Quantcast
Viewing all articles
Browse latest Browse all 62

Pagination and ordering by large values

Pagination is a technique for limiting output. Think of Google search results, shopping the electronics category on Amazon, or browsing tagged questions on Stack Overflow. Nobody could consume all of the results in a single shot, and no site wants to spend the resources required to present them all to us, so we are offered a manageable set of results (a “page”) at a time.

In the most basic cases, we can implement this functionality in SQL Server by using OFFSET/FETCH. The problem is that anything that uses TOP or OFFSET will potentially have to scan everything in the index up until the page requested, which means that queries become slower and slower for higher page numbers. To achieve anything close to linear performance, you need to have a narrow, covering index for each sort option, or use columnstore as Erik Darling recommends here, or concede that some searches are just going to be slow. Throw in additional filtering, pulling data from other tables, and letting users dictate any sort order they want, and it becomes that much harder to tune for all cases.

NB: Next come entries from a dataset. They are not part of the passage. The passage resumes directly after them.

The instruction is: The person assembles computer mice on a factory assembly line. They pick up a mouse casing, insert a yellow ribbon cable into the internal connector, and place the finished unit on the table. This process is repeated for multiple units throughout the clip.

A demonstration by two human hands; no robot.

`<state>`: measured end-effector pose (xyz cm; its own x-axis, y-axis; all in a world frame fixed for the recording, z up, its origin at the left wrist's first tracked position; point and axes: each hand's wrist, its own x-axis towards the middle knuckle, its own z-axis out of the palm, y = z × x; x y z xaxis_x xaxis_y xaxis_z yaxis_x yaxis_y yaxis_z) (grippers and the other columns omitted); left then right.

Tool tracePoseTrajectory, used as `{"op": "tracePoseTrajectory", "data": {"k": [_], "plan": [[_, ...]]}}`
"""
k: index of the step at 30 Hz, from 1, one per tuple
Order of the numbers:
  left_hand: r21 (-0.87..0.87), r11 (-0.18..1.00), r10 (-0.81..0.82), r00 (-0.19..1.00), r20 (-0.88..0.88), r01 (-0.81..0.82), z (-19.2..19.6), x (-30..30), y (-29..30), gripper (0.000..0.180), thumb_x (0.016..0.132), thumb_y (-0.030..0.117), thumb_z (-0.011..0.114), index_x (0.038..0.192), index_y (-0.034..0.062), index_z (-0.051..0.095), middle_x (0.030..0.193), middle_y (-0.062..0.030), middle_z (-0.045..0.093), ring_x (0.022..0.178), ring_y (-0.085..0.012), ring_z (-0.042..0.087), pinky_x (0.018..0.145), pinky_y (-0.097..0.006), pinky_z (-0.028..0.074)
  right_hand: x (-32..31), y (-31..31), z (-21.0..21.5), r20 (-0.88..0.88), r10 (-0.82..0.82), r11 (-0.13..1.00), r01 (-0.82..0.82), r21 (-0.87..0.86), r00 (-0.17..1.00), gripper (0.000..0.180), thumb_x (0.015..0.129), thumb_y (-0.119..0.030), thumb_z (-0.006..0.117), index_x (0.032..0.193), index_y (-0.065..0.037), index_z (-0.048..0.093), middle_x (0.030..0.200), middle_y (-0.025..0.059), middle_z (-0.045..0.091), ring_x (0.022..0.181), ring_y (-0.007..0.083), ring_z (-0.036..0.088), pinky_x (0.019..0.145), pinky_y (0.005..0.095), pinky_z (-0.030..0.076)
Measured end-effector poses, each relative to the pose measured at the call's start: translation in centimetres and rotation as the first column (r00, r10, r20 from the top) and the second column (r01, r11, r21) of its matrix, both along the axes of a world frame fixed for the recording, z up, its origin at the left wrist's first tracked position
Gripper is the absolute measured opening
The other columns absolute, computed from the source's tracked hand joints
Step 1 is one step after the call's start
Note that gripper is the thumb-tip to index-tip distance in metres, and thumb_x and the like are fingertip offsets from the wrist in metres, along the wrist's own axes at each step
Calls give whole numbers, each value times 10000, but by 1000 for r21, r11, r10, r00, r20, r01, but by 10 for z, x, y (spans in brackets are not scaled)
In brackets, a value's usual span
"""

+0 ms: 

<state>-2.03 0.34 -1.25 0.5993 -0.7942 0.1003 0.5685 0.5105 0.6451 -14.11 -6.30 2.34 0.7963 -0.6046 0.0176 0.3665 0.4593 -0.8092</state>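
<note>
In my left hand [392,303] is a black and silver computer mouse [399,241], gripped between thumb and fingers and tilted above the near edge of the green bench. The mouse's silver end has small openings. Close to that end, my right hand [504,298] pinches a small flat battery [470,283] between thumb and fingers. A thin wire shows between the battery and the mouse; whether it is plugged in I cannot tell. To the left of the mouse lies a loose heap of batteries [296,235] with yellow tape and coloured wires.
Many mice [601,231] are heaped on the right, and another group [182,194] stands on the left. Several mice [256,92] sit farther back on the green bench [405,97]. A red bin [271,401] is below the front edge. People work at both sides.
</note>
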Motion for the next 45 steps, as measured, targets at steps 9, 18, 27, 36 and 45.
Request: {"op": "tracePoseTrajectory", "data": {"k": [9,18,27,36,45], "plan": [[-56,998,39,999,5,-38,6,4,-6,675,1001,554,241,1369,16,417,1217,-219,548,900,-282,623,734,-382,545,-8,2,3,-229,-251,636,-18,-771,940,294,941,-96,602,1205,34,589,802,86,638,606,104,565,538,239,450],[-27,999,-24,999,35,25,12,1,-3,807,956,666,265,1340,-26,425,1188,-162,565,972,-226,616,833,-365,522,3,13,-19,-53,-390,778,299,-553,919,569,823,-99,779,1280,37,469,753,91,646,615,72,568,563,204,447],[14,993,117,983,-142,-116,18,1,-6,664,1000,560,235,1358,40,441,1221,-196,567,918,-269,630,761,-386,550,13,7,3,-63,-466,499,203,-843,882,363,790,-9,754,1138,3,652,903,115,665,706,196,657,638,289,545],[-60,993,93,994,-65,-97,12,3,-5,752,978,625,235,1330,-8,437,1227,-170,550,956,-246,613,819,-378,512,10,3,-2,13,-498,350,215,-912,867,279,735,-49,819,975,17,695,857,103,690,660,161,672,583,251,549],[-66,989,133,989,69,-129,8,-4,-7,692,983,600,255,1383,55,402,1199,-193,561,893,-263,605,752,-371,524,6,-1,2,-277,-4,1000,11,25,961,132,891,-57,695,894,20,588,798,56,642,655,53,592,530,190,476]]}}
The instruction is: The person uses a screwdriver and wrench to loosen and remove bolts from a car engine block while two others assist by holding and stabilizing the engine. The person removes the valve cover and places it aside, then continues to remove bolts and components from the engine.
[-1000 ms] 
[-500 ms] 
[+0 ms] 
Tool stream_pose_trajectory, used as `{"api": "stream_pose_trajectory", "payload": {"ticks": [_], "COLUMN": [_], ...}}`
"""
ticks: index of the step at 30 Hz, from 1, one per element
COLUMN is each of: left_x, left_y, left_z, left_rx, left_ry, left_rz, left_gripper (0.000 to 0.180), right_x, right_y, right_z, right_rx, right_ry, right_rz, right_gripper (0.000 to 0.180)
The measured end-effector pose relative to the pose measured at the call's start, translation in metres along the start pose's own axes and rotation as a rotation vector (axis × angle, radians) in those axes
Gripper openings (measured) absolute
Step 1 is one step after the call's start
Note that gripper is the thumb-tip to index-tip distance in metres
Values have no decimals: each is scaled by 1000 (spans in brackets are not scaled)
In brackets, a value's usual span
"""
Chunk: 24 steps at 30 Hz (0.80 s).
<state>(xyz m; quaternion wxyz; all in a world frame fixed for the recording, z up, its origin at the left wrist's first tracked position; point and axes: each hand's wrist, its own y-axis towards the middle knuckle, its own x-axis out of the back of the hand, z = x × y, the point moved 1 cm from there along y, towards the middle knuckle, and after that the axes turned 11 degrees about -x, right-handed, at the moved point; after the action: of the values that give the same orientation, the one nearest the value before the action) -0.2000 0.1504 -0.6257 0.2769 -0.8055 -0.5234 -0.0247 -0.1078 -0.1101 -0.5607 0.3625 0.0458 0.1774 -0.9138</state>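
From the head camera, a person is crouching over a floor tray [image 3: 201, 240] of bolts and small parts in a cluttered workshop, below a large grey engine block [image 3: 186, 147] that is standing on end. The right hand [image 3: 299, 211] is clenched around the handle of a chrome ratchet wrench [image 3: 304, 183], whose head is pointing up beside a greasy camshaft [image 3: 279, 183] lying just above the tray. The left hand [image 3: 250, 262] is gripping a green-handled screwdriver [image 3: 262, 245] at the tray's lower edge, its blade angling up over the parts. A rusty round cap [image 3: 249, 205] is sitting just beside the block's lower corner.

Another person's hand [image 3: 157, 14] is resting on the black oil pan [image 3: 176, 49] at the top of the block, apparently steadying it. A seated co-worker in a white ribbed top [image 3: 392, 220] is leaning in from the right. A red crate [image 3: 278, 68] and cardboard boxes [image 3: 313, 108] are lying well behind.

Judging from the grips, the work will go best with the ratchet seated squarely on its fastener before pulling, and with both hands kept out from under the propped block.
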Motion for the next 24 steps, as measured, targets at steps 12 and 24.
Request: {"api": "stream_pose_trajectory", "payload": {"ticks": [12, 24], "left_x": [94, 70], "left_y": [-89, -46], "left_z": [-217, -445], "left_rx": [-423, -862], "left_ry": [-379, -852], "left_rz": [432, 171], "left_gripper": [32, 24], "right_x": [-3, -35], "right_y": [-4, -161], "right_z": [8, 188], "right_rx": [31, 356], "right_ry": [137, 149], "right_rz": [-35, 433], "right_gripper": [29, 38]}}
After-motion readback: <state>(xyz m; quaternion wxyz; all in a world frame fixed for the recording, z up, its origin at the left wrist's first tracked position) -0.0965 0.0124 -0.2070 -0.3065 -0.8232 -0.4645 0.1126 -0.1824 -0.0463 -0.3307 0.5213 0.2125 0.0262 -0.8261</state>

I have a lot that I want to say about paging, and I will follow up with more content soon. Several years ago, I wrote about some ways to reduce the pain here, and it is long overdue for a refresh. For today’s post, though, I wanted to talk specifically about pagination when you have to order by large values. By “large” I mean any data type that can’t fit in an index key, like nvarchar(4000) or, really, anything that can’t lead in an index and/or would push the key past 1,700 bytes.

An Example

Let’s say we have a Users table on SQL Server 2022:

CREATE TABLE dbo.Users
 (
   UserID       int IDENTITY(1,1) NOT NULL,
   CreationDate datetime2(0) NOT NULL
                DEFAULT sysutcdatetime(),
   DisplayName  nvarchar(200),
   Reputation   int NOT NULL
                DEFAULT 0,
   Email        nvarchar(320),
   AboutMe      nvarchar(4000),
   CONSTRAINT PK_Users PRIMARY KEY(UserId)
 );

And let’s populate that table with a million rows (which I update after the insert to use an expression against the identity column):

INSERT dbo.Users(AboutMe)
   SELECT name FROM
   (
     SELECT TOP (1000000) sc.name
       FROM sys.all_columns AS sc 
       CROSS JOIN sys.all_objects AS so
   ) AS x
   ORDER BY NEWID();

 UPDATE dbo.Users SET 
   DisplayName = N'U' + RIGHT(CONCAT('000000',UserID),7),
   Email       = CONCAT(LEFT(NEWID(),18),N'@gmail.com');

Spot checking the first few rows:

SELECT TOP (10) 
   UserID, DisplayName, Reputation, Email, AboutMe
 FROM dbo.Users;

Image may be NSFW.
Clik here to view.
Inspecting a few rows of sample data

Let’s also say that the user interface that lets you page through these users, 25 at a time, lets you sort by any of these columns – including AboutMe. If you’re already getting hives, I don’t blame you.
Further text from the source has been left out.